• Task objective
The reply should consist of the full listing, repeated word for word.

─── Data provided

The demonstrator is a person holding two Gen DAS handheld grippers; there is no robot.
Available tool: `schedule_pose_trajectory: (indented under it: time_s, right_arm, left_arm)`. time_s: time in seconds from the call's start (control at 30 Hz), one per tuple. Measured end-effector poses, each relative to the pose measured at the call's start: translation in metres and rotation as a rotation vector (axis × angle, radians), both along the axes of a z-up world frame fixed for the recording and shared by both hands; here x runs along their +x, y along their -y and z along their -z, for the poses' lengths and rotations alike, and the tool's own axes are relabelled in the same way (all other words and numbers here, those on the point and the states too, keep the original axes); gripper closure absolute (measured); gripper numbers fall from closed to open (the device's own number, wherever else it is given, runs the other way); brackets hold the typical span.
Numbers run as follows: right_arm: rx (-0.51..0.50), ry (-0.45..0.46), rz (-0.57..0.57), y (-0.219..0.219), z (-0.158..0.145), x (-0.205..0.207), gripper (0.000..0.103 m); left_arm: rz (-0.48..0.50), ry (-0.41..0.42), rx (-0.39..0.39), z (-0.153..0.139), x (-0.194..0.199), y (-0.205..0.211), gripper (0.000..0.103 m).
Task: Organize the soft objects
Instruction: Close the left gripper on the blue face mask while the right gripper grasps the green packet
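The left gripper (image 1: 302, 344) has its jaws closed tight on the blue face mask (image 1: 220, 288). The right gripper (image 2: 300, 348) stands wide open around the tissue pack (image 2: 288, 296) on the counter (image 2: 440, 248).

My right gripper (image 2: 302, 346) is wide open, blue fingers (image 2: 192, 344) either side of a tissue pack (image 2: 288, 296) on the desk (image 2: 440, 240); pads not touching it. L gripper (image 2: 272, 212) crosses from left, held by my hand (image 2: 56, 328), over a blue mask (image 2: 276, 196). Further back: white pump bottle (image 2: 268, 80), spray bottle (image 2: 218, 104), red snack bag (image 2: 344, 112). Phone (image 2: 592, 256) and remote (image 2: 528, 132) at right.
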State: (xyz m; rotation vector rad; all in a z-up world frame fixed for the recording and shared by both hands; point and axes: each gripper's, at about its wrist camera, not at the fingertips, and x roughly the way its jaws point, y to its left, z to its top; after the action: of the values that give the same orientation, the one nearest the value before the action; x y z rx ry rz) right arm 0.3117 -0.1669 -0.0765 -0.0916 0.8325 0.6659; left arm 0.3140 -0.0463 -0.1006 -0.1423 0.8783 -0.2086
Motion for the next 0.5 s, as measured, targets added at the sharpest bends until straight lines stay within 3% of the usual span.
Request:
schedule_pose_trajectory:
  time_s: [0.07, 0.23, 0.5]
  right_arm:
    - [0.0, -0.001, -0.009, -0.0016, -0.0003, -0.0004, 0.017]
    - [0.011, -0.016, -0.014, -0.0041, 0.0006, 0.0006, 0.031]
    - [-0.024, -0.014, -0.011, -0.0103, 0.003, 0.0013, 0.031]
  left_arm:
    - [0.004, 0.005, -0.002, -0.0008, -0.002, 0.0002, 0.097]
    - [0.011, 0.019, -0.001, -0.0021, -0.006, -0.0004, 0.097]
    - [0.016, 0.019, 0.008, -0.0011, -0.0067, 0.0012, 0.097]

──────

• The completed task
The demonstrator is a person holding two Gen DAS handheld grippers; there is no robot.
Available tool: `schedule_pose_trajectory: (indented under it: time_s, right_arm, left_arm)`. time_s: time in seconds from the call's start (control at 30 Hz), one per tuple. Measured end-effector poses, each relative to the pose measured at the call's start: translation in metres and rotation as a rotation vector (axis × angle, radians), both along the axes of a z-up world frame fixed for the recording and shared by both hands; here x runs along their +x, y along their -y and z along their -z, for the poses' lengths and rotations alike, and the tool's own axes are relabelled in the same way (all other words and numbers here, those on the point and the states too, keep the original axes); gripper closure absolute (measured); gripper numbers fall from closed to open (the device's own number, wherever else it is given, runs the other way); brackets hold the typical span.
Numbers run as follows: right_arm: rx (-0.51..0.50), ry (-0.45..0.46), rz (-0.57..0.57), y (-0.219..0.219), z (-0.158..0.145), x (-0.205..0.207), gripper (0.000..0.103 m); left_arm: rz (-0.48..0.50), ry (-0.41..0.42), rx (-0.39..0.39), z (-0.153..0.139), x (-0.194..0.199), y (-0.205..0.211), gripper (0.000..0.103 m).
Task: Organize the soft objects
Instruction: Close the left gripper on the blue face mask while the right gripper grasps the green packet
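The left gripper (image 1: 302, 344) has its jaws closed tight on the blue face mask (image 1: 220, 288). The right gripper (image 2: 300, 348) stands wide open around the tissue pack (image 2: 288, 296) on the counter (image 2: 440, 248).

My right gripper (image 2: 302, 346) is wide open, blue fingers (image 2: 192, 344) either side of a tissue pack (image 2: 288, 296) on the desk (image 2: 440, 240); pads not touching it. L gripper (image 2: 272, 212) crosses from left, held by my hand (image 2: 56, 328), over a blue mask (image 2: 276, 196). Further back: white pump bottle (image 2: 268, 80), spray bottle (image 2: 218, 104), red snack bag (image 2: 344, 112). Phone (image 2: 592, 256) and remote (image 2: 528, 132) at right.
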State: (xyz m; rotation vector rad; all in a z-up world frame fixed for the recording and shared by both hands; point and axes: each gripper's, at about its wrist camera, not at the fingertips, and x roughly the way its jaws point, y to its left, z to its top; after the action: of the values that give the same orientation, the one nearest the value before the action; x y z rx ry rz) right arm 0.3117 -0.1669 -0.0765 -0.0916 0.8325 0.6659; left arm 0.3140 -0.0463 -0.1006 -0.1423 0.8783 -0.2086
Motion for the next 0.5 s, as measured, targets added at the sharpest bends until straight lines stay within 3% of the usual span.
Request:
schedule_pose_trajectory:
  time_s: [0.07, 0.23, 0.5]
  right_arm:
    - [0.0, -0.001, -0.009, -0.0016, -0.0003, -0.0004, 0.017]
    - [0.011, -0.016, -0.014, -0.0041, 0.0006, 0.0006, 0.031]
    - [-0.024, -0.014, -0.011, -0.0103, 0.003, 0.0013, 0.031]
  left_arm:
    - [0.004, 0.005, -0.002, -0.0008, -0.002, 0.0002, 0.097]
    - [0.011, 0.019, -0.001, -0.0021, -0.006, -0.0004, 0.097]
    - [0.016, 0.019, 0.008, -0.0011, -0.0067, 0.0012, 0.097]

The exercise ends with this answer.